Eden, North Carolina: Cabin Fever Swap Meet was a great success today thanks to Rich (richtrix), Shane, Tony (tpender3) Steve (steve k) and all of those who attended.  Special thanks to Jesse Meeks for allowing the meet to be held in his auction building. Also a special thanks to John (JD56) for traveling the longest distance who made the 4.5 hour one way trip from Norfolk Va. to attend. Everone enjoyed putting faces with the cabe names and recruiting new members. Attached are a few photos of the show. Special note: A Spring Show is already being planned. We'll keep everyone posted. 

Robert


----------



## jd56 (Feb 26, 2012)

*Thanks for the great time*

I really appreciate the wife for giving me her blessing to get away from the house cleaning....yeah all my scattered bike stuff in every room. I wouldn't have missed it with or without her blessing....see Dave I can be tough with the wife too....sometimes.

Here are a few more pics. Those RatRods were awesome too. Jody did a great job on them. I'm amazed he's only been doing it for a short while.

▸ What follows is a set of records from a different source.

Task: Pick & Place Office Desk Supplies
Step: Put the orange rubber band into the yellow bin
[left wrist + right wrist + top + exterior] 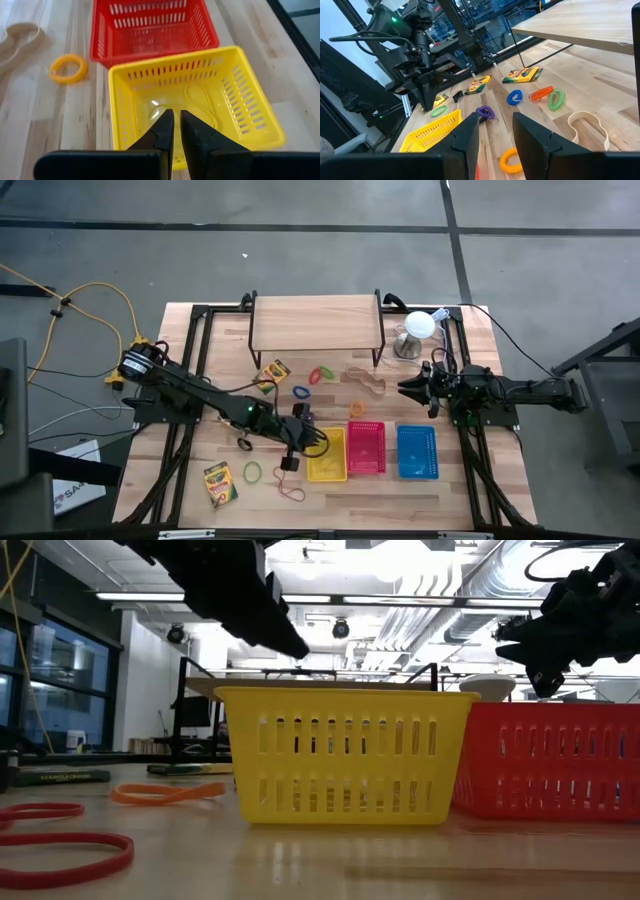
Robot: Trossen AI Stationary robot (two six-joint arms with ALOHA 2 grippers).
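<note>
My left gripper [176,119] hovers shut over the yellow basket [327,462], with nothing between its fingers. A thin pale rubber band [201,106] lies on that basket's floor. On the table lie two crayon boxes [273,370] [220,484], a green band [253,472], a red band [292,492], and coiled rings in red and green [320,375], blue [302,392], purple [485,113] and orange [68,68]. My right gripper [495,134] waits open at the table's right side, level and clear of everything.
A red basket [366,447] and a blue basket [417,452] stand to the right of the yellow one. A wooden shelf [315,325] and a white dome lamp [418,330] stand at the far edge. A tan loop [366,384] lies mid-table.
</note>
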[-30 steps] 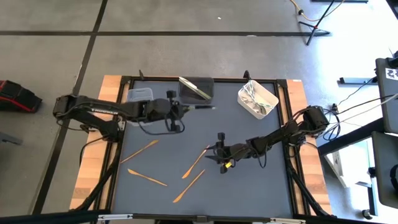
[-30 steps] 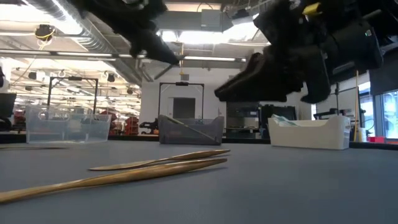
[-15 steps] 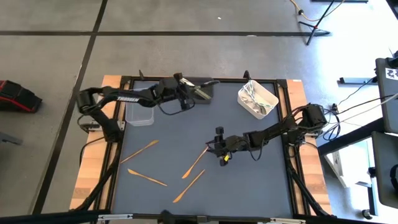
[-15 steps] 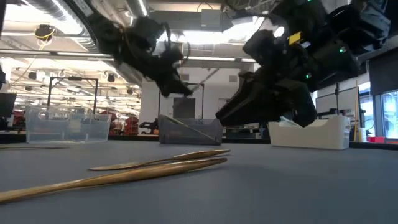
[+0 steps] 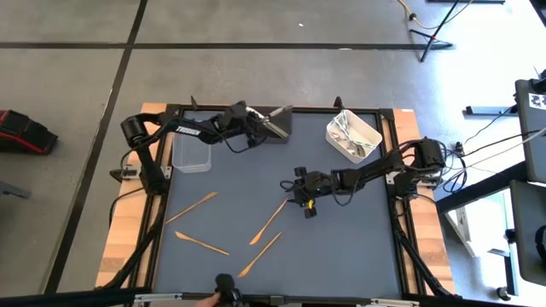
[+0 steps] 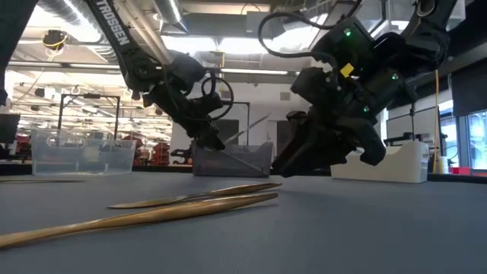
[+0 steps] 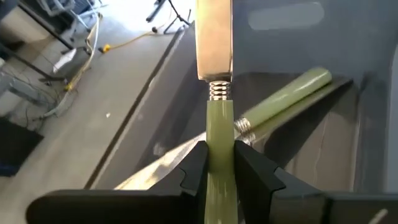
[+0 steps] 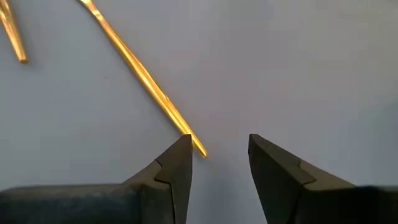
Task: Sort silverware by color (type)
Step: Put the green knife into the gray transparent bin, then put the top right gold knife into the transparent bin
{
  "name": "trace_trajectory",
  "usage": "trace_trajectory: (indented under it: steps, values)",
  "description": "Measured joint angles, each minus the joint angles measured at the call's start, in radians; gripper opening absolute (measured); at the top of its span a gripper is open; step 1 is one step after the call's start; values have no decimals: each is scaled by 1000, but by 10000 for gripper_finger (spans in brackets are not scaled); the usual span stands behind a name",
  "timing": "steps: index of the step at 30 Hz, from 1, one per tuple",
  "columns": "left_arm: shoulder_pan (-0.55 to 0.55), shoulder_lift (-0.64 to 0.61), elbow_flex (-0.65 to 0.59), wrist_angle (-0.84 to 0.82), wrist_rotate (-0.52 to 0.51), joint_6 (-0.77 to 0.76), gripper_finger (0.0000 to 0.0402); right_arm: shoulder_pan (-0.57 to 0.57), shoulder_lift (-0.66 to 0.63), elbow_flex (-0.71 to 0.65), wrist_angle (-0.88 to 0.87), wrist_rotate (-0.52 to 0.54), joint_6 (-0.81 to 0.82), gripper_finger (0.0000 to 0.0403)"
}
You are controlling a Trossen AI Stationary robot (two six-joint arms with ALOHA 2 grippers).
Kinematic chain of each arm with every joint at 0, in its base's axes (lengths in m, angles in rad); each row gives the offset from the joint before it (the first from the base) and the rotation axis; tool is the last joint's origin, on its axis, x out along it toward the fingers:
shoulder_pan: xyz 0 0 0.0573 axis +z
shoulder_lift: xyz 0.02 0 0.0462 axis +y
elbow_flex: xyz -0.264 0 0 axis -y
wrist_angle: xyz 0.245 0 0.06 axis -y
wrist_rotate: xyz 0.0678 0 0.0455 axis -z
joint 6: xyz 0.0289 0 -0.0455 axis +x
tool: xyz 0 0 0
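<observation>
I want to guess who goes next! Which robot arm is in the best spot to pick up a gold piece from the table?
Probably the right. The right gripper is open with a gold piece's tip just ahead of its fingers. The left gripper is busy, shut on a green-handled knife over the dark tub.

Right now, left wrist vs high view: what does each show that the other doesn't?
Left wrist only: the left gripper is shut on a green-handled knife, and a second green-handled piece already lies inside the dark grey tub.

High only: four copper-gold pieces loose on the mat, the right gripper open over one of them, the clear tub and the white tub holding silver cutlery.

Both: the left gripper at the dark grey tub on the table's far edge.
</observation>
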Motion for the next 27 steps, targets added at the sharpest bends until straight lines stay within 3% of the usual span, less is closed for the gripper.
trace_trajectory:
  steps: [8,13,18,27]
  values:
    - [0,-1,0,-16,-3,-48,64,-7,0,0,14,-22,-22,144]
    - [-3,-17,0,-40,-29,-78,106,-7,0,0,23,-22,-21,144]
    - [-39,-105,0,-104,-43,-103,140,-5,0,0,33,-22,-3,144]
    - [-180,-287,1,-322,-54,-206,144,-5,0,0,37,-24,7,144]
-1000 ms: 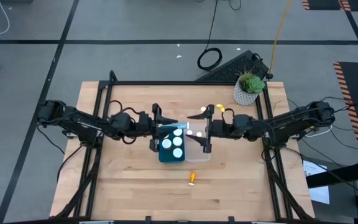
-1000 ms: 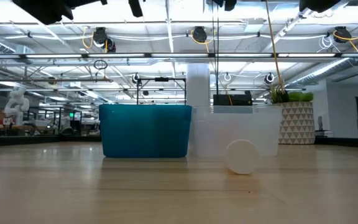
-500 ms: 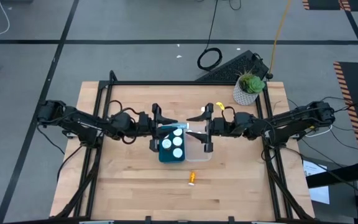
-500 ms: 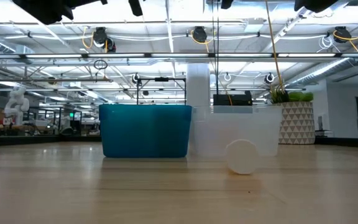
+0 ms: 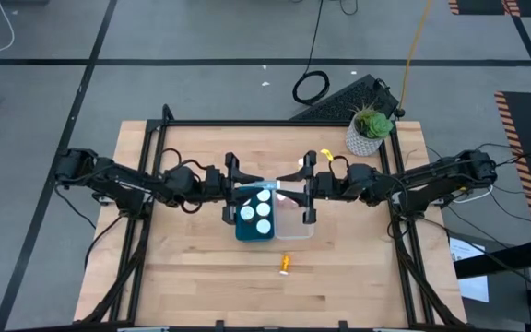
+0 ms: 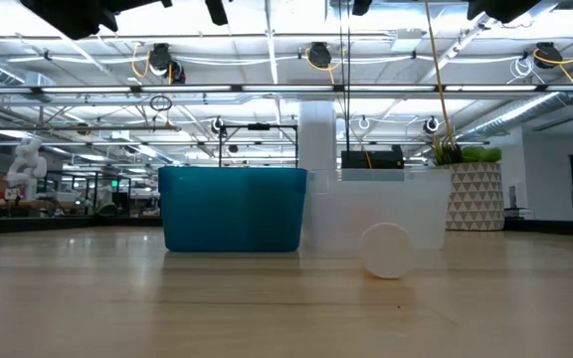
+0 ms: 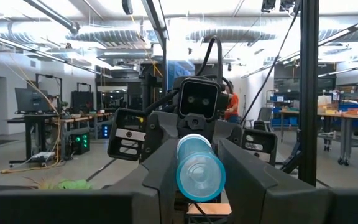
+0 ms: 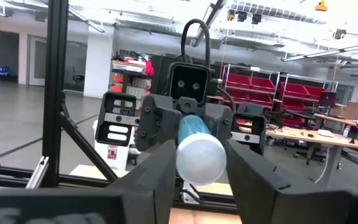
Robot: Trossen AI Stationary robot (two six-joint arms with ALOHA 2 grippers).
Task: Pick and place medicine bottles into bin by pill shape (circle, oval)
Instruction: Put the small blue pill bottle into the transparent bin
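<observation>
A teal medicine bottle (image 5: 270, 188) with a white cap hangs level above the bins, between my two grippers. My left gripper (image 5: 247, 189) and my right gripper (image 5: 291, 191) face each other, both shut on it. The bottle's clear base (image 7: 201, 175) faces the left wrist camera and its cap (image 8: 201, 163) faces the right one. Below, a teal bin (image 5: 241, 227) holds three white-capped bottles, and a clear bin (image 5: 299, 229) stands against its right side. An orange bottle (image 5: 284, 264) lies on its side on the table nearer the front edge. My left gripper pinches the teal bottle's body near its base end (image 7: 185, 186) between its two fingers. The fingers come level from the table's left and lie along the bottle, which is level and clear of the bins. My right gripper has the bottle's cap end (image 8: 191, 174) between its two fingers. These come level from the table's right and lie along the bottle. The bottle is lifted clear over the bins.
A potted plant (image 5: 369, 132) stands at the table's far right corner. A dark metal frame (image 5: 247, 123) runs around the table's edges. Bare wood lies in front of the bins around the lying orange bottle (image 6: 386, 251).
My right arm has drawn back a little toward the table's right edge. The teal bottle has stayed level between the two grippers above the bins.
</observation>
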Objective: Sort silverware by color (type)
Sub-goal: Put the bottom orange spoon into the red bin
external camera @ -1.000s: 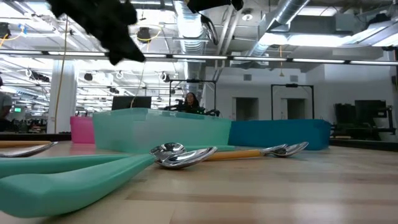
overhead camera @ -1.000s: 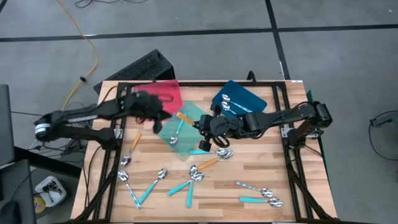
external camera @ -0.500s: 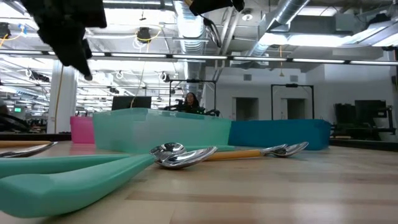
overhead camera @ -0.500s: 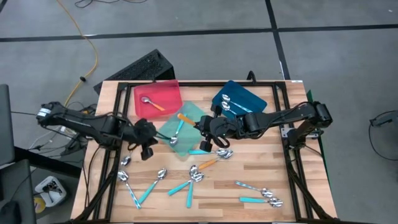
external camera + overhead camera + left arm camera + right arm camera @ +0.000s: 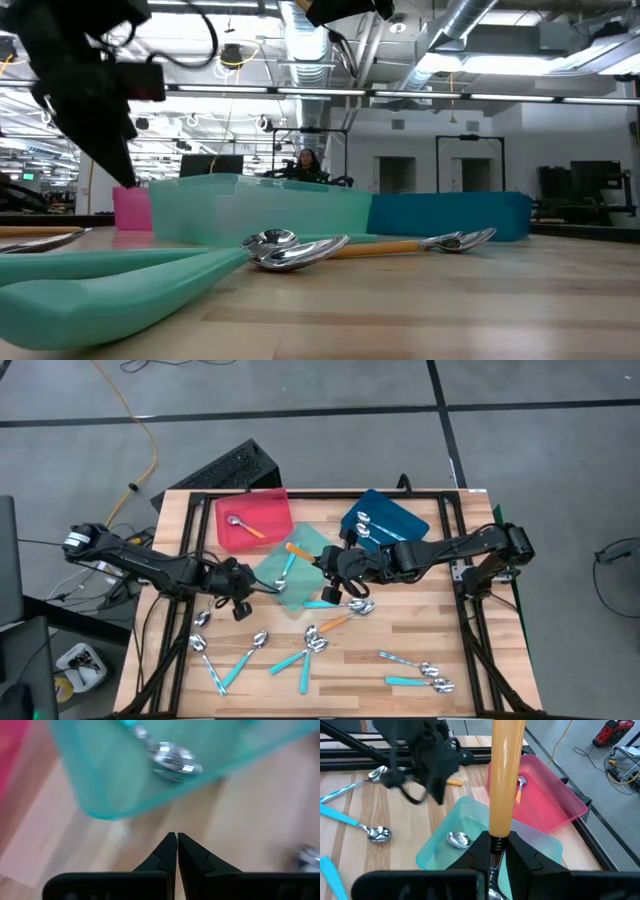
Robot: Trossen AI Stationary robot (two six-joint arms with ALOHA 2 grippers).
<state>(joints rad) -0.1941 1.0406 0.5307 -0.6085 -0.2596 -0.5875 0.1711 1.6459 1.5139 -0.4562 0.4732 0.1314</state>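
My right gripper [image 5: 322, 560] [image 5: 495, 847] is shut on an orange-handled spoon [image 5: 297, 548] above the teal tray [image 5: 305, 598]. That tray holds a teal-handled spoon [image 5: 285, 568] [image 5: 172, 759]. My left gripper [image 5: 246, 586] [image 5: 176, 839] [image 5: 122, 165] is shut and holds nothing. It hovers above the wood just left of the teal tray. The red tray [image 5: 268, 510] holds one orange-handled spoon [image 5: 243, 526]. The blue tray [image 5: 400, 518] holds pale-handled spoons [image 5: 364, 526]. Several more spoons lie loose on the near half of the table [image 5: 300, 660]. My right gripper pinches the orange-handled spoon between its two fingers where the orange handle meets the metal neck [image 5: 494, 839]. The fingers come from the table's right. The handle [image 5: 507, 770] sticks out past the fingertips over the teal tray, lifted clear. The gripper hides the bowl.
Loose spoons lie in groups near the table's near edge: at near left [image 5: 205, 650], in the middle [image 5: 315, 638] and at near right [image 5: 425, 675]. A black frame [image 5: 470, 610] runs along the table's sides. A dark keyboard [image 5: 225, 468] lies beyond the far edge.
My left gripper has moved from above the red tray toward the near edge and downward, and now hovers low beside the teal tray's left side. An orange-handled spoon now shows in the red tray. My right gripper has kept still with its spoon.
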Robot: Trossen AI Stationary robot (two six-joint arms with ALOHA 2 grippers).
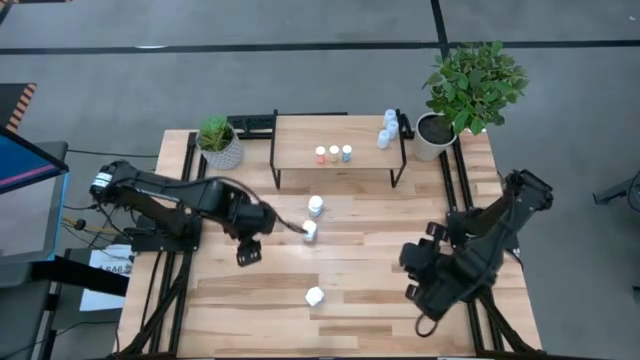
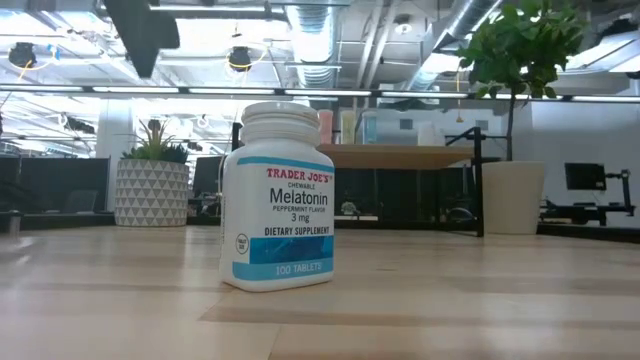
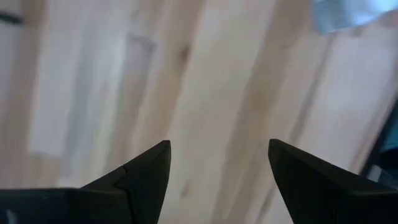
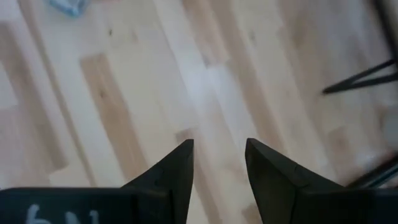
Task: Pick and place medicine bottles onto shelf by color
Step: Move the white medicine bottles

Lets do a South East Coast ride soon.


----------



## ozzmonaut (Feb 26, 2012)

I enjoyed myself. I'm just glad that we didn't have to wait from October until May to get together.


----------



## Steve K (Feb 27, 2012)

*Cabin Fever Swapmeet more photos*

Thanks Richie/Shane/Tony/David/Robert for organizing the event. Great to see everybody and meet some new people and to put a face to the name of some fellow Cabers. A special shout out to those that traveled some pretty good miles to make the show...John, Kevin, Eric to name a few.
Truly enjoyed the day and seeing the quality and diversity of bicycles...but most importantly the people and the sharing of information.
Looking forward to the May event.
Steve K


----------



## cadillacbike (Feb 27, 2012)

*Eden  swap meet*

I had a really great time at the meet.Thanks richie and everyone who put this together.And it was great talking to all the cabers.See you in the spring.    Kevin


----------



## DrewCfromSC (Mar 4, 2012)

_Ok some how I missed this show. When and where will the next one be?
Drew_


----------



## Budeebro1 (Mar 4, 2012)

May 12th. There is also a show going to be one is charlotte on the 19th


----------



## robertc (Mar 5, 2012)

*Here are a few more details*

The 3rd Annual Eden (North Carolina) Vintage Bicycle Swap Meet and Show will be held Saturday May 12.  The show and swap meet will be held both inside and outside of the Jesse Meeks Auction building located at 223 The Boulevard in Eden. We expect this to be the largest and best show yet, with show awards, games and new this year a vintage bike ride. Richie (richtrix) will be sending out more details in the near future. Please let your friends or anyone you know that has an interest in antique/vintage bikes about this show. Any questions please send richtrix a private message here on the cabe or call Richie at 336-552-9844 This show is Free for all!!!


----------



## jd56 (Mar 24, 2012)

*can't wait!!*

Just a few weeks away. I got the OK to avoid the yard work that weekend and break away for the show. Bringing a couple bikes to sell and show off my Astro.
Am looking forward to the ride. Wearing my Cabe t shirt of course.
It'd be nice to talk the wife into going. She still doesn't see the thrill in the Classic bike thing...yet.
She did enjoy riding the boardwalk last night on her nice 65 Astroflite. She especially enjoyed people pointing and commenting on her beautifull antique bike. I'm not giving up on her yet.
JD


----------